If you watched Spike Jonze’s new movie Her, you probably also spent a few subsequent hours listening to Alan Watts (1915–1973) interpreting Eastern thought. Late in that futuristic tale of the intersection between handheld computing, artificial intelligence, and pure romance, a philosophical “club” of self-aware operating systems band together to resurrect none other than the English Zen educator himself. Or rather, they put together a digital simulation of him, but one with a very convincing voice indeed. While the characters in Her could actually converse with their Watts 2.0, we’ll have to settle for listening to whatever words of wisdom on thought (or the freedom of it), meditation, consciousness, and the self (or the unreality of it) the original Watts, born 99 years ago this past Monday, left behind. Fortunately, having come to prominence at the same time as did both America’s interest in Zen and its alternative broadcast media, he left a great deal of them behind, recorded by such receptive outfits as Berkeley’s KPFA-FM and San Francisco public television station KQED.

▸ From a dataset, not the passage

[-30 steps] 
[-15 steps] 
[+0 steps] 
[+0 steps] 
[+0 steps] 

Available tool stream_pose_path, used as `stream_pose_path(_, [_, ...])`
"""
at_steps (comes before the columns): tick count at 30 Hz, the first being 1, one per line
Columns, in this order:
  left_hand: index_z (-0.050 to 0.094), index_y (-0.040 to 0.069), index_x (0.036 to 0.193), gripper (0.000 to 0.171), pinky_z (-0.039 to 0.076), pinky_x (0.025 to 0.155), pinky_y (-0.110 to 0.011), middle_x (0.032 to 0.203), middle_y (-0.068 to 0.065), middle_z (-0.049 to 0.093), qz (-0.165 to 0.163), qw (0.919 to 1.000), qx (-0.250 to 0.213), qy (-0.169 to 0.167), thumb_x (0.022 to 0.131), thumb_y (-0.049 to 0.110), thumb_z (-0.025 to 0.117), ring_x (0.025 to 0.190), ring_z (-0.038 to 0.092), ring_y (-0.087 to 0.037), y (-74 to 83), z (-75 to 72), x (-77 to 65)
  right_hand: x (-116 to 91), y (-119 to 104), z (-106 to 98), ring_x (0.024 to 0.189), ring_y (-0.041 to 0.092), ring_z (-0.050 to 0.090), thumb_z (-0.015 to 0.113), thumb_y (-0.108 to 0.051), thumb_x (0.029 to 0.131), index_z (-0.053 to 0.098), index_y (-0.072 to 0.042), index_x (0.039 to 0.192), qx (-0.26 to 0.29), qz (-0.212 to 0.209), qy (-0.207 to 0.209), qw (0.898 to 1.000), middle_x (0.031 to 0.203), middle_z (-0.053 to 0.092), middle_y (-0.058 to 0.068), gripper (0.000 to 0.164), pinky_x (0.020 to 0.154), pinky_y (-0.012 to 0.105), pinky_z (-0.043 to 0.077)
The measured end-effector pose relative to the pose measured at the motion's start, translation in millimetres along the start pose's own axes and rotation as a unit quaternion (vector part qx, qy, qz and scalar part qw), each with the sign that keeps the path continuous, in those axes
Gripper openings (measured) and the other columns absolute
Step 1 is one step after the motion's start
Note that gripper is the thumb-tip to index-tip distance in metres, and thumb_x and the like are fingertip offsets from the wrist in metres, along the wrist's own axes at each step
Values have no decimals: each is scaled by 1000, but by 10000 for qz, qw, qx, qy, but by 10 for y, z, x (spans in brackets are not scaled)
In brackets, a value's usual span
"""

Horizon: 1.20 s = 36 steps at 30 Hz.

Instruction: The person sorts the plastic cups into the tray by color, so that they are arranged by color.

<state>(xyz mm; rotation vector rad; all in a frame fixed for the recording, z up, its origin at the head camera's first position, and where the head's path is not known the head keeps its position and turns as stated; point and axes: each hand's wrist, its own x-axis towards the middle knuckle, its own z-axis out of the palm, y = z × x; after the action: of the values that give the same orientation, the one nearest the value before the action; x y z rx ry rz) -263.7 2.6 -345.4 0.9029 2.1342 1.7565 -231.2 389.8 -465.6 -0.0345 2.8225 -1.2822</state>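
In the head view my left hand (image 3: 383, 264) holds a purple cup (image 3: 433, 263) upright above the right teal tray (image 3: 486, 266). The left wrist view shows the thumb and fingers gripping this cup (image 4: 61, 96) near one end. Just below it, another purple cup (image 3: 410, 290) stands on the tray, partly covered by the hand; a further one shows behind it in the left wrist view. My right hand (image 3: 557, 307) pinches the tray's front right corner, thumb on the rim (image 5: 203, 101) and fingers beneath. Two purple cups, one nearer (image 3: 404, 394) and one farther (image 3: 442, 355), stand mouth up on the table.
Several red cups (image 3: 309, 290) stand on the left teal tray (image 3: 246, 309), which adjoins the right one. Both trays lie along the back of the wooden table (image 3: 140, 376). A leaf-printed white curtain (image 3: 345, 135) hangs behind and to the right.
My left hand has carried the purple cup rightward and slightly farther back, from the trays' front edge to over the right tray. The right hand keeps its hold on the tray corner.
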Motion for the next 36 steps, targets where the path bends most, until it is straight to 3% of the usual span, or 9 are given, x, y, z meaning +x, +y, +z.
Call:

A noted live lecturer as well, Watts gave a great many talks since preserved and now made accessible in such places as the Youtube channel AlanWattsLectures, which contains a trove of exactly those. Here, we’ve embedded his series The Tao of Philosophy: “Myth of Myself” at the top, “Man in Nature” in the middle, and “Coincidence of Opposites” below. All three of them showcase his signature clarity, and he gets even more concrete in his 80-minute introduction to meditation and his 90-minute breakdown of the practice. But why put him in an ultramodern story like Her about a lonely man who falls in love with his brand new, seductively advanced operating system? The reason, as Jonze explains it to the Philadelphia Inquirer, “is that one of the themes [Watts] writes a lot about is change, and where pain comes from, in terms of resisting change — whether it’s in a relationship, or in life, or in society.” Would he have enjoyed the film? While you wait for its future to arrive, at which point you can consult a regenerated Watts directly, feel free to listen closely to his teachings to prepare yourself — to the extent, of course, that the self exists — for whatever other changes may lie ahead.

Related Content:

What If Money Was No Object?: Thoughts on the Art of Living from Eastern Philosopher Alan Watts

Zen Master Alan Watts Discovers the Secrets of Aldous Huxley and His Art of Dying

Alan Watts On Why Our Minds And Technology Can’t Grasp Reality

Alan Watts and His Zen Wisdom Animated by the Creators of South Park

Colin Marshall hosts and produces Notebook on Cities and Culture and writes essays on cities, Asia, film, literature, and aesthetics. He’s at work on a book about Los Angeles, A Los Angeles Primer. Follow him on Twitter at @colinmarshall or on his brand new Facebook page.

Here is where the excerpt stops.